About this task:
Your output should be the lines of the data that follow, reproduced exactly from the first through the line bearing "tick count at".

Dataset items:
——————
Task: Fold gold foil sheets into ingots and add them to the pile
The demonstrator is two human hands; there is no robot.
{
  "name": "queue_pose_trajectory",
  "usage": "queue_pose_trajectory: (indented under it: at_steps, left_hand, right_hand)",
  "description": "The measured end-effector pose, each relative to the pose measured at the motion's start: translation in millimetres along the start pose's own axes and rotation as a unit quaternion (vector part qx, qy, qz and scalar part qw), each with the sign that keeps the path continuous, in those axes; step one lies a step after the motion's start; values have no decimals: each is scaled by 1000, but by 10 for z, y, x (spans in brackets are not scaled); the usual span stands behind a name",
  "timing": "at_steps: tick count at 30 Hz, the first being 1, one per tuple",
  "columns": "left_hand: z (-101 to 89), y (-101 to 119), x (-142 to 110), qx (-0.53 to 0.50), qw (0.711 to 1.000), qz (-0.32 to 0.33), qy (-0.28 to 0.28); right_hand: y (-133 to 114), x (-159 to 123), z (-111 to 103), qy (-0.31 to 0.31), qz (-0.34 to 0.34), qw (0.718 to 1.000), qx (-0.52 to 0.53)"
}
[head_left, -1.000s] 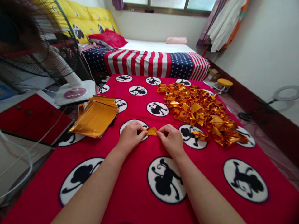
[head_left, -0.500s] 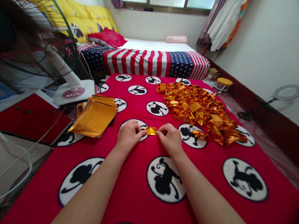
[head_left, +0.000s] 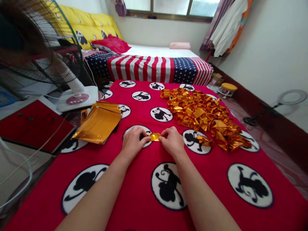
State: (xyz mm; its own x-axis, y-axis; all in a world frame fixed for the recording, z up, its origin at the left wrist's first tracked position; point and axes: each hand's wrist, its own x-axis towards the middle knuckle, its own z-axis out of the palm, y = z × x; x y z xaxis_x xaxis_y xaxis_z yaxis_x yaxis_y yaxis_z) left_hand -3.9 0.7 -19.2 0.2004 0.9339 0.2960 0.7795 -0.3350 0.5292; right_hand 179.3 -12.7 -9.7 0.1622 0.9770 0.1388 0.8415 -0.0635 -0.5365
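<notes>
Between my two hands a small folded piece of gold foil paper (head_left: 154,137) lies low over the red cloth. My left hand (head_left: 135,138) pinches its left end between thumb and fingers. At the other end, my right hand (head_left: 172,140) has its thumb and forefinger closed on the right corner. To the left rests a stack of flat gold foil sheets (head_left: 98,123). On the right spreads a heap of folded gold foil pieces (head_left: 199,112), with one small folded piece (head_left: 204,140) lying apart, nearer my right hand.
A red cloth with monkey prints (head_left: 141,199) covers the table. On the left stand a fan (head_left: 78,96) and a red-fronted cabinet (head_left: 33,123). Beyond the table is a bed (head_left: 154,69). A yellow stool (head_left: 228,87) and a ring light (head_left: 292,97) stand at the right.
The camera view has shifted slightly, so the scene sits a little lower. Both hands keep their pinch on the folded foil paper, with hardly any movement.
</notes>
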Motion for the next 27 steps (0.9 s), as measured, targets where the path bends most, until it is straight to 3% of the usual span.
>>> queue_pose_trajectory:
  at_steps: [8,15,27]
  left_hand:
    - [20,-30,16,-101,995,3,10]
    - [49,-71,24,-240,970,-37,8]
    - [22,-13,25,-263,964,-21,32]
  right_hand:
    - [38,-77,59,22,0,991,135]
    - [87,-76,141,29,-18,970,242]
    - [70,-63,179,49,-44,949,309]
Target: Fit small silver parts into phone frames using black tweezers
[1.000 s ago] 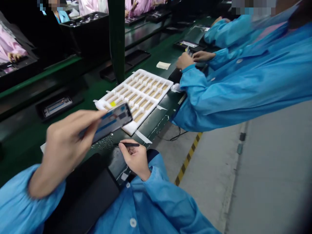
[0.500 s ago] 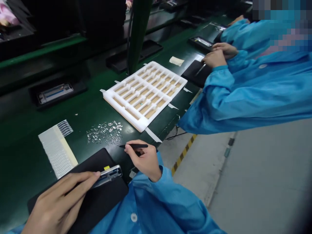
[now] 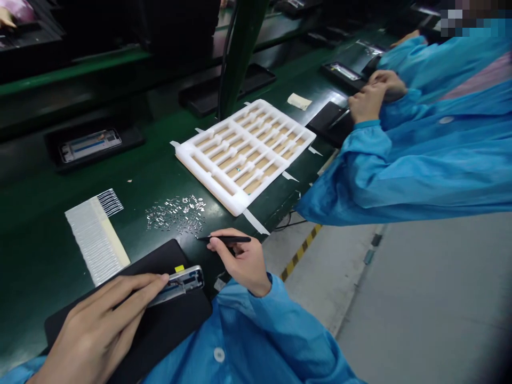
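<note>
My left hand grips a phone frame by its edge, tilted over a black mat. A yellow tab sticks up from the frame's far edge. My right hand pinches black tweezers, whose tips point left at the near edge of a scatter of small metal pieces. Whether the tips hold a piece is too small to tell. Left of the scatter lies a pale sheet with fine strips.
A white slotted tray is taped to the green table. Behind, a black tray bears another phone frame. At the right, a co-worker's hands work over a black mat. A green post stands behind the slotted tray.
The view has shifted slightly, so the table's things sit a little further right. Both hands keep nearly the same pose, with the tweezers still by the metal pieces.
</note>
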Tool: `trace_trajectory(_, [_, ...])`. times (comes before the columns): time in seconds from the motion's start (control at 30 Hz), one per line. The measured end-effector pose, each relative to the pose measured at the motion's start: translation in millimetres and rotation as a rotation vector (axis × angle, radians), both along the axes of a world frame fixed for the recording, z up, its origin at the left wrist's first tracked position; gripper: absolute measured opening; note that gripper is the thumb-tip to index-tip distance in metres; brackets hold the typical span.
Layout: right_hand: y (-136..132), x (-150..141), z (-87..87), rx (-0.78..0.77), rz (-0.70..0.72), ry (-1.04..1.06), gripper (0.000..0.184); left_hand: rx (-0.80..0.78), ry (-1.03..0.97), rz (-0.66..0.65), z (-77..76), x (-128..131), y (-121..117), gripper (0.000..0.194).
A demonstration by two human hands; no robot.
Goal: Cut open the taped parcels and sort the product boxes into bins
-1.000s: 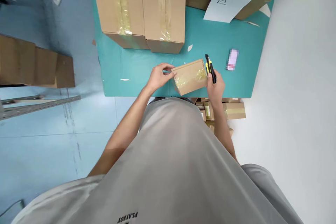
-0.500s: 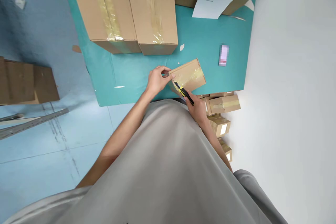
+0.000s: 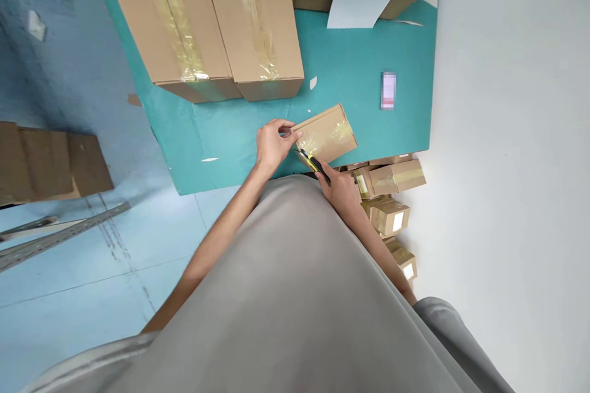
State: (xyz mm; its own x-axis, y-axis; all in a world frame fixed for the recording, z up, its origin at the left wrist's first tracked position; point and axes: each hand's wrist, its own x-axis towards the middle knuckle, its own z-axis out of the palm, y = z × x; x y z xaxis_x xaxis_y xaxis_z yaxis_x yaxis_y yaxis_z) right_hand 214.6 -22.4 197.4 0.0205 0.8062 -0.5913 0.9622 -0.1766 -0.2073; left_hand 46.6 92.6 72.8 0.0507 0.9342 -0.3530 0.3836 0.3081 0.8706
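the taped box (image 3: 326, 134), insides hidden, is at three o'clock from the left hand (image 3: 273, 144) pinching it; the right hand (image 3: 342, 190) grips a cutter (image 3: 319, 167).

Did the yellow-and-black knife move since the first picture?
Yes, the knife moved left over the table, from the right end of the small box to its left end.
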Motion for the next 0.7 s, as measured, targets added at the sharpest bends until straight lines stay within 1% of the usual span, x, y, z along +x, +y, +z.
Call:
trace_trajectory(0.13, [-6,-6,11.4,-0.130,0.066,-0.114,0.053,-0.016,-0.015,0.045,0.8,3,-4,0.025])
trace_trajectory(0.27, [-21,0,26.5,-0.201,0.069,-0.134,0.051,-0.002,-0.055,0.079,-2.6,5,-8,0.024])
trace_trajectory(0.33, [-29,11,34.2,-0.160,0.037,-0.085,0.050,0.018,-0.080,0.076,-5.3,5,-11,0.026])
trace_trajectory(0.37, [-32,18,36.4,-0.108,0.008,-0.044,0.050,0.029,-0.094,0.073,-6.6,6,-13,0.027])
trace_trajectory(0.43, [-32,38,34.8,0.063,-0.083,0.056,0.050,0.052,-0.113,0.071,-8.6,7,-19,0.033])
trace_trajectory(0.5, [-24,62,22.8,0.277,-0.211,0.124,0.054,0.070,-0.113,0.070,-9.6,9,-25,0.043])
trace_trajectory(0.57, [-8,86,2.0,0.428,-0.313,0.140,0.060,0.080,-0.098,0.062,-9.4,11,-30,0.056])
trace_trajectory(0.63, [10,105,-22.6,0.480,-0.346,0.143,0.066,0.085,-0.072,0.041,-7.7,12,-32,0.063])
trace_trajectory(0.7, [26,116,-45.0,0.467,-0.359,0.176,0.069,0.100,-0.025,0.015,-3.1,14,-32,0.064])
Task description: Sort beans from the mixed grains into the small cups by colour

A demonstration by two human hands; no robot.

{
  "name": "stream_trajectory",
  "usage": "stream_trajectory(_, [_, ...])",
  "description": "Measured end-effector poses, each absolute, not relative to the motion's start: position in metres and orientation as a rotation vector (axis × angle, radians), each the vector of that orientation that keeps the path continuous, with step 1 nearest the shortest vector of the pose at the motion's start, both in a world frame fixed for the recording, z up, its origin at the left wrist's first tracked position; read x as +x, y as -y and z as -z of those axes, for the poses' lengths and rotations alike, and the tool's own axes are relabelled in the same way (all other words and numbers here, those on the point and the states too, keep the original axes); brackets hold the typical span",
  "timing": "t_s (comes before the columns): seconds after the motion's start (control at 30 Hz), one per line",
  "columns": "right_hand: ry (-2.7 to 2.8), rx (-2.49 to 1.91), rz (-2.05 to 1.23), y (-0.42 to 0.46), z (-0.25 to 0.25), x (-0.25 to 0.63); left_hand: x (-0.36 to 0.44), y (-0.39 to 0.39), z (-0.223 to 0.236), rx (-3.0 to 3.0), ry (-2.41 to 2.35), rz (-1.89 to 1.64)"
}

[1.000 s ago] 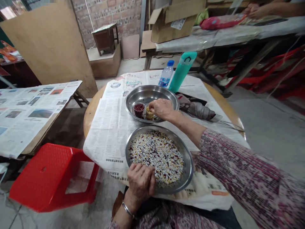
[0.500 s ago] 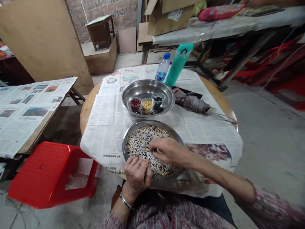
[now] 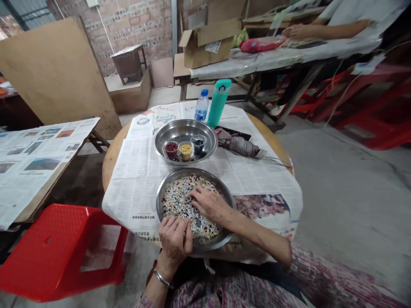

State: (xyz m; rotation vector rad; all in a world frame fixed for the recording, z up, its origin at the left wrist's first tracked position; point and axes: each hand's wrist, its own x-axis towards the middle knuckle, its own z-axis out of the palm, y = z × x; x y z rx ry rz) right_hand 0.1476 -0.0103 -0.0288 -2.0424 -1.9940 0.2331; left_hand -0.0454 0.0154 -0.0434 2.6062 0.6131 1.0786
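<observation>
A steel basin [image 3: 231, 201] holds white grains mixed with yellow, dark red and black beans [image 3: 178, 194]. My right hand [image 3: 210, 205] reaches over the mix from the right, fingertips touching it, fingers bent and slightly apart. At the near left rim rests my left hand [image 3: 175, 237], its fingers curled closed; whatever they hold is hidden. Behind stands a second steel basin [image 3: 160, 132] with three clear cups inside. One contains red beans [image 3: 171, 147], one yellow beans [image 3: 186, 150], one black beans [image 3: 198, 144]. Loose beans lie beside these cups.
Newspaper [image 3: 128, 184] covers the round table. Behind the basins stand a water bottle [image 3: 202, 106] and a turquoise flask [image 3: 219, 102], with a folded umbrella [image 3: 242, 145] to their right. A red stool [image 3: 48, 244] is at left. Another person's hands [image 3: 297, 32] are at the far table.
The view has shifted, bringing the other person's hands and arm into sight. My right hand's fingers have opened out onto the bean mix. My left hand stays at the rim.
</observation>
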Motion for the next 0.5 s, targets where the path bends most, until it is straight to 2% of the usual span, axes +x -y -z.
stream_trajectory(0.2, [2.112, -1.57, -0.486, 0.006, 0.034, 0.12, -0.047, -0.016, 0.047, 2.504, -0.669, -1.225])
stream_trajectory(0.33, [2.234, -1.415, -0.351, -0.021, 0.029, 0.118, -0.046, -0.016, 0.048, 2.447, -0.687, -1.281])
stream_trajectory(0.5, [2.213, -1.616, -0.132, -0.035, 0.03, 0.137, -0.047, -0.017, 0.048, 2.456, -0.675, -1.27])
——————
Answer to this task:
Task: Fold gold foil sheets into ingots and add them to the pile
The demonstrator is two human hands; there is no robot.
{
  "name": "queue_pose_trajectory",
  "usage": "queue_pose_trajectory: (indented under it: at_steps, left_hand, right_hand)",
  "description": "The measured end-effector pose, each relative to the pose measured at the motion's start: translation in millimetres along the start pose's own axes and rotation as a unit quaternion (vector part qx, qy, qz and scalar part qw), each with the sign that keeps the path continuous, in those axes; step one lies a step after the motion's start; values have no decimals: each is scaled by 1000, but by 10 for z, y, x (spans in brackets are not scaled); the usual span stands behind a name",
  "timing": "at_steps: tick count at 30 Hz, the first being 1, one per tuple",

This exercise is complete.